D'Andrea and Goldstein, Esqs., attorneys for respondent, Vincent P. D'Andrea, Esq., of counsel

 

DECISION

        Petitioner appeals from the decision of an impartial hearing officer which found that petitioner had been afforded an opportunity to participate in the development of her son's individualized education program (IEP) for the 1996-97 school year, and that the educational program which respondent's committee on special education (CSE) had recommended for the child was appropriate to meet his special education needs. The CSE recommended that the child be enrolled in a regular education third grade class with resource room services, while petitioner sought to have the child placed in a self-contained class for gifted children with learning disabilities in the local BOCES. The appeal must be dismissed.

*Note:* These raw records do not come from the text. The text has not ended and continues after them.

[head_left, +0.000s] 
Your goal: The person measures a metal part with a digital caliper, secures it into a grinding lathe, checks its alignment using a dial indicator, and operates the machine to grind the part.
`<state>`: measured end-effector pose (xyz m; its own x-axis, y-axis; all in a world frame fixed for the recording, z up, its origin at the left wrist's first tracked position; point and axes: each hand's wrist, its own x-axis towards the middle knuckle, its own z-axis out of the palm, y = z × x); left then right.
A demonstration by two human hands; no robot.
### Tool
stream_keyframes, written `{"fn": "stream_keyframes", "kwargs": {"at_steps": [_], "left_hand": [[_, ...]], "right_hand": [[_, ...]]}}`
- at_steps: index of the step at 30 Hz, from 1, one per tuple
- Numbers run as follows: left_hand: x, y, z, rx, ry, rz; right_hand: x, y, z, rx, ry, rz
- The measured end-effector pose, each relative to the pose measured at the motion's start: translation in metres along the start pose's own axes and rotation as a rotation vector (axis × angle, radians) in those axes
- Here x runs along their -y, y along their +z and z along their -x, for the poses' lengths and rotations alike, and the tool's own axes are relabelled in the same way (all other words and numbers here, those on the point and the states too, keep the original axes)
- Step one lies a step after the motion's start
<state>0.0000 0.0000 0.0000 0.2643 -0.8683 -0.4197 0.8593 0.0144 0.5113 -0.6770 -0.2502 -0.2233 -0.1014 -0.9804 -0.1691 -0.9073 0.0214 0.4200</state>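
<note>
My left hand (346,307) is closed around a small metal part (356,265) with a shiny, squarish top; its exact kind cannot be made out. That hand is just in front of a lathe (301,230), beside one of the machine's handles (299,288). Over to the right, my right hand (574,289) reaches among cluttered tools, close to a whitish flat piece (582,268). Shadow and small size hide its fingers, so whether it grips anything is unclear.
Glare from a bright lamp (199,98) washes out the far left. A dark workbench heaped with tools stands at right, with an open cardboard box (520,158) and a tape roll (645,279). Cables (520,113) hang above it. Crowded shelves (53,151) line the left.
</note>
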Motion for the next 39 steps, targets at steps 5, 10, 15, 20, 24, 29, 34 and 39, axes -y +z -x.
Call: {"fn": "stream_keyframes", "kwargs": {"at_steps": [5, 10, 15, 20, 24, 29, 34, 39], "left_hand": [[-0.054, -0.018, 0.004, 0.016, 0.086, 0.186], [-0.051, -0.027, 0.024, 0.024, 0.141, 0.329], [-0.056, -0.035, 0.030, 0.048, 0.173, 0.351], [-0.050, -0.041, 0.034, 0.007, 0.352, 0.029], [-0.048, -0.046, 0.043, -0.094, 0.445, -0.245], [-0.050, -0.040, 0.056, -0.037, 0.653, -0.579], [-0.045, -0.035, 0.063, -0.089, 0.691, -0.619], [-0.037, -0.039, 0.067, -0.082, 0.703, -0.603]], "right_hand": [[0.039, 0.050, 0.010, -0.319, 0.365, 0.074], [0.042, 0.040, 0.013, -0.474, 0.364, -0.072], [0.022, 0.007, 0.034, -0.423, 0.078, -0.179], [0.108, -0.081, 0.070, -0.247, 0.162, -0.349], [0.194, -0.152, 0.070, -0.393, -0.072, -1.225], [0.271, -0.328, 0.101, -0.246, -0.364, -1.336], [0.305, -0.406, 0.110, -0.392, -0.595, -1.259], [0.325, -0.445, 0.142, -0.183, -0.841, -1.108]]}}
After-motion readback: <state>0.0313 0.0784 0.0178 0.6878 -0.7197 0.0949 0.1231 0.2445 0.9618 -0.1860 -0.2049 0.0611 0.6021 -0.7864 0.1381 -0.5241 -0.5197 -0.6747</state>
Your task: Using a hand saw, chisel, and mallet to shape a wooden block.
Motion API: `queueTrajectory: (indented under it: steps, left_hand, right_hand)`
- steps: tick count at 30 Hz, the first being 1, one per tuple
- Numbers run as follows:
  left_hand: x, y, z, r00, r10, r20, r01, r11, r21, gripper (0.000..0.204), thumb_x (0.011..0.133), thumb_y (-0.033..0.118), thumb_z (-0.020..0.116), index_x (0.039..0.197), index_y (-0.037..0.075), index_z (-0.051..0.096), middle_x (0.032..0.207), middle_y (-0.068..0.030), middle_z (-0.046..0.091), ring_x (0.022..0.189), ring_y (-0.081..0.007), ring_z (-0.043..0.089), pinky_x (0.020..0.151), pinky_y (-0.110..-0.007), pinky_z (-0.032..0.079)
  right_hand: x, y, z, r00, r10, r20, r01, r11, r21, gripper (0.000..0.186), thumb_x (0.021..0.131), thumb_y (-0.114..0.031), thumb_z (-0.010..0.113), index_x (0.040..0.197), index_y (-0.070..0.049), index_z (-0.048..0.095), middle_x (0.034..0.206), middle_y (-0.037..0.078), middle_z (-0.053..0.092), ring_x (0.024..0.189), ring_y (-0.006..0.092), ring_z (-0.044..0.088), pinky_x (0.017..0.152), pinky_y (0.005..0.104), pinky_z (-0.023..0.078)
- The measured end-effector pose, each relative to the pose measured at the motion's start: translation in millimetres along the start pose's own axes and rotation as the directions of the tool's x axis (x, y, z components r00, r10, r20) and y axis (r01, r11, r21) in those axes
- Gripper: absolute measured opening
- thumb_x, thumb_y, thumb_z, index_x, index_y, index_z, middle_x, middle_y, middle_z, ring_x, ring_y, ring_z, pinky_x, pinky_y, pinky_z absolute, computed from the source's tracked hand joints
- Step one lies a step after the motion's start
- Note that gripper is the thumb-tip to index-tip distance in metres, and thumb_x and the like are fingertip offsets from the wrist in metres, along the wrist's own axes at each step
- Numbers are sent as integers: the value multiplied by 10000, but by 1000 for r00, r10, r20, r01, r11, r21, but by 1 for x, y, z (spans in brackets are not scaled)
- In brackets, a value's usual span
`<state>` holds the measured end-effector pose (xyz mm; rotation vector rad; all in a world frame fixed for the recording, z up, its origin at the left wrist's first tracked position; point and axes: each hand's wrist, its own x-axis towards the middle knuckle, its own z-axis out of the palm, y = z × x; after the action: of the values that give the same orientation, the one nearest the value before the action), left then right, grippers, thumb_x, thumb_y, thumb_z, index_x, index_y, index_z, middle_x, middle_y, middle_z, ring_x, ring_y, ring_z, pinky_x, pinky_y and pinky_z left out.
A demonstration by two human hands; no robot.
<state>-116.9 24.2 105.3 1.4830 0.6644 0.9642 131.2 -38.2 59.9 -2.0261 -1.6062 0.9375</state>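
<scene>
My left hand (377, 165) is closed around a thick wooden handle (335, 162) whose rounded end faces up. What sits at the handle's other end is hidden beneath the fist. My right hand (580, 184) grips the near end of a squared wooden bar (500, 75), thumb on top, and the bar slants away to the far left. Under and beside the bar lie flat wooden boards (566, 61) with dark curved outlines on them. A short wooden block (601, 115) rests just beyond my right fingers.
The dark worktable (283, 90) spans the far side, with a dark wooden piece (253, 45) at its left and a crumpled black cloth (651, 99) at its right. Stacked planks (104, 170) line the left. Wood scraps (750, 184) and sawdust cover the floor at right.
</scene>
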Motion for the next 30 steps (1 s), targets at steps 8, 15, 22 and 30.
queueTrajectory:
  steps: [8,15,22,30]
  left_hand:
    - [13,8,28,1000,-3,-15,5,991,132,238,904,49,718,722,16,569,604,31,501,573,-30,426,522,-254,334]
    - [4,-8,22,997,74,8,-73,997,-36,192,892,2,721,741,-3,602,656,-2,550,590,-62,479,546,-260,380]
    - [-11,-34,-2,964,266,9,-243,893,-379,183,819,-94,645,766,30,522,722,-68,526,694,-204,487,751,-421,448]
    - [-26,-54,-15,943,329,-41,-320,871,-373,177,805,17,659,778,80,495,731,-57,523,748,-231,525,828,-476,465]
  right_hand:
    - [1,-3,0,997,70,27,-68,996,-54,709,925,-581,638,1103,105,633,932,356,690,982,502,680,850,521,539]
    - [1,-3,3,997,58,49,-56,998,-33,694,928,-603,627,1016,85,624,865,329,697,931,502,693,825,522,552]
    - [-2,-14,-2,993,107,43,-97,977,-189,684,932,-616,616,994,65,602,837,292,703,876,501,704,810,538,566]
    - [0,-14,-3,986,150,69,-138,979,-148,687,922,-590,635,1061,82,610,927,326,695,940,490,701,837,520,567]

        Petitioner's son is eight years old. At the hearing in this proceeding, petitioner testified that her son had been very temperamental and stubborn as an infant and a toddler. The child attended a nursery school in New Jersey. He entered kindergarten in respondent's school district during the 1993-94 school year. Petitioner testified that the child's kindergarten teacher had reported to her that the boy was very bright, but very active and inattentive. He also reportedly had difficulty socializing with other children in kindergarten. In May, 1994, the child was referred to respondent's building-level child study team because he was reportedly unable to complete tasks independently. In June, 1994, the child's kindergarten teacher noted on his report card that the boy was a bright, competent learner, but that he did not work well independently, and appeared to be unmotivated to finish written tasks.

        During the 1994-95 school year, the child was enrolled in the first grade of respondent's Pennington-Grimes Elementary School. His teacher noted that the boy had difficulty focusing, and organizing himself. At the hearing in this proceeding, she testified that the child screamed, rather than talked, in dealing with her and the other children at the beginning of the school year. The child's parents met with the child-study team, which recommended that the boy be medically evaluated.

        On October 15, 1994, petitioner's son was evaluated by a psychiatrist, who diagnosed the child as having an attention deficit hyperactivity disorder (ADHD). The psychiatrist prescribed the medication Ritalin for the child to control the effects of the boy's ADHD. The child's first grade teacher testified at the hearing that the boy's behavior and performance in the classroom improved after he began to receive Ritalin. She further testified that petitioner's son functioned appropriately in small groups, and was able to answer questions and respond appropriately in large groups under direct teacher instruction. She also testified that the child continued to have trouble working independently because of problems focusing and organizing himself. Although the child reportedly began first grade as a non-reader, his teacher testified that the boy had good, but still below grade level, reading skills at the end of the first grade. On the boy's report card, the first grade teacher reported that the child had made good progress in developing his reading, mathematics, spelling, science, and social studies skills. However, the boy's skill at expressing himself in writing, and his handwriting were reported to need improvement throughout the 1994-95 school year. The teacher also indicated that the boy's behavior and social skills were good.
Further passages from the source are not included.